In the discourse of new media and the queer community, above all, I believe in power of ‘video’. It has and will continue to transform the way people are marginalized, by capturing the perpetrators inside of an eternal documentation of truth. Video recordings bring truth and accountability to all those who wish to publically oppress and face no consequences. We see the remnants of this in places like Egypt, Syria and Tunisia. The power of new media, particularly video, changes the dynamic of power in society. Think if everyone in the civil rights movement would of had camera phones. Just imagine if there was literally an army of videographers able and willing to record what most of the time became invisible acts of racism in America. How much would this change the face of activism?
Video conjures up visibility. When things become visible they become real and stories that were once left caged in the imagination are infused into a progressive reality. Video does more than create accountability for the privileged subjugator, it allows for us to tell narratives that have been suppressed, ignored and pushed into the silhouettes of invisible faces that society would prefer not to make eye contact with.
Dane Joseph, a graduate of Columbia University is a part of a project titled “Fade In.” This is an absolutely genius work that highlights the story of queer people of color. In the short episode posted above, Dane highlights two queer people of color that elucidates both the diversity and complexity of queer youth of color.

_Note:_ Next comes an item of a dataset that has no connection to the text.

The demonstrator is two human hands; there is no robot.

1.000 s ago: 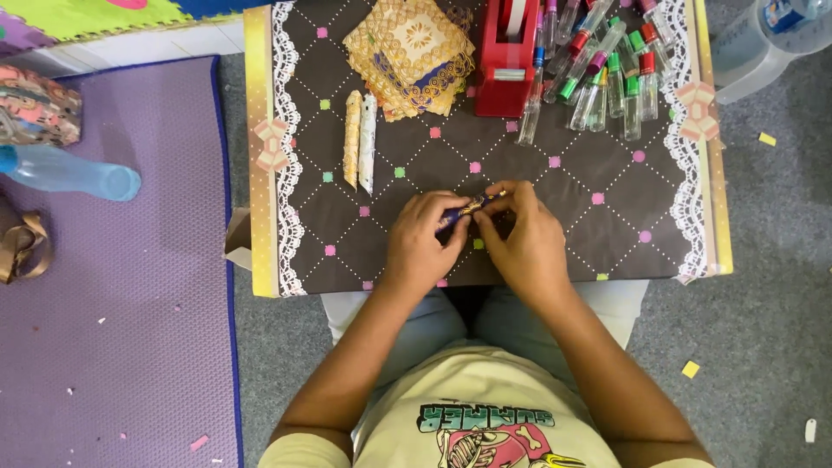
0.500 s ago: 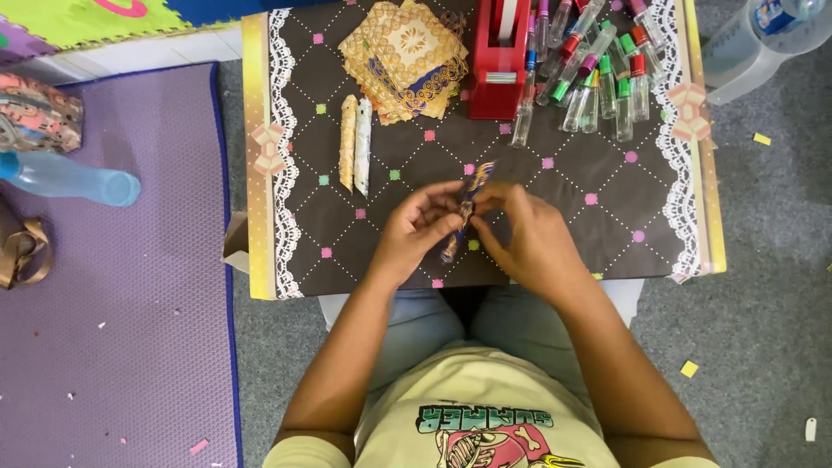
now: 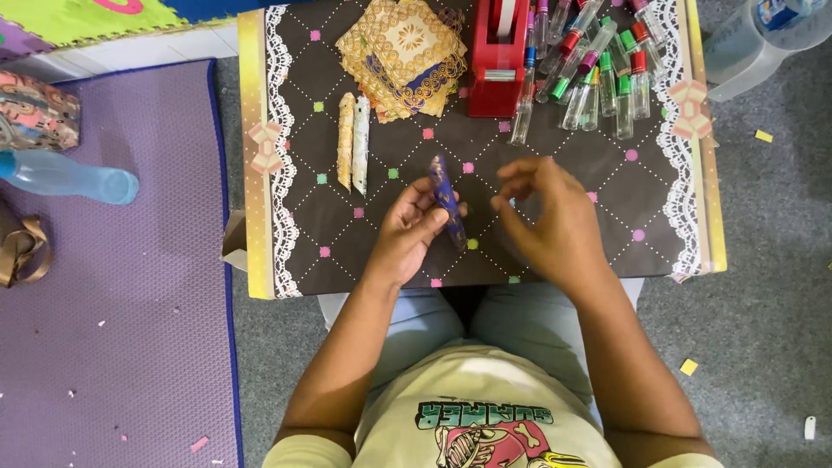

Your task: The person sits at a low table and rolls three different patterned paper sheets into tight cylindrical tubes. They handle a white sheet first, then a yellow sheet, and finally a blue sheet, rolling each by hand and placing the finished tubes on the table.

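On a dark, lace-edged tray (image 3: 295,251) over the lap, a blue paper roll (image 3: 447,201) stands tilted, pinched in the left hand (image 3: 412,232). The right hand (image 3: 548,217) hovers just beside it, fingers curled, holding nothing. Further off lie two pale rolls (image 3: 353,142), patterned papers (image 3: 403,54), a red dispenser (image 3: 497,61) and vials (image 3: 598,69).

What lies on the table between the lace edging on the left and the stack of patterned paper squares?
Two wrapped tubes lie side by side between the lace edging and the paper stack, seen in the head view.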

Tonight I met Geoffrey Canada and heard him speak about the future of youth and education. Ultimately his message was one that relates not only to communities of color, but also to those who face secondary marginalization. “They don’t have the answers…so we have to try something different,” He stated.
I think we must take that effective activism we have learned from King Jr. and combine it with Canada’s claim to pro-activity and use what we learn from New Media to actually try something new. It might spark the next social movement.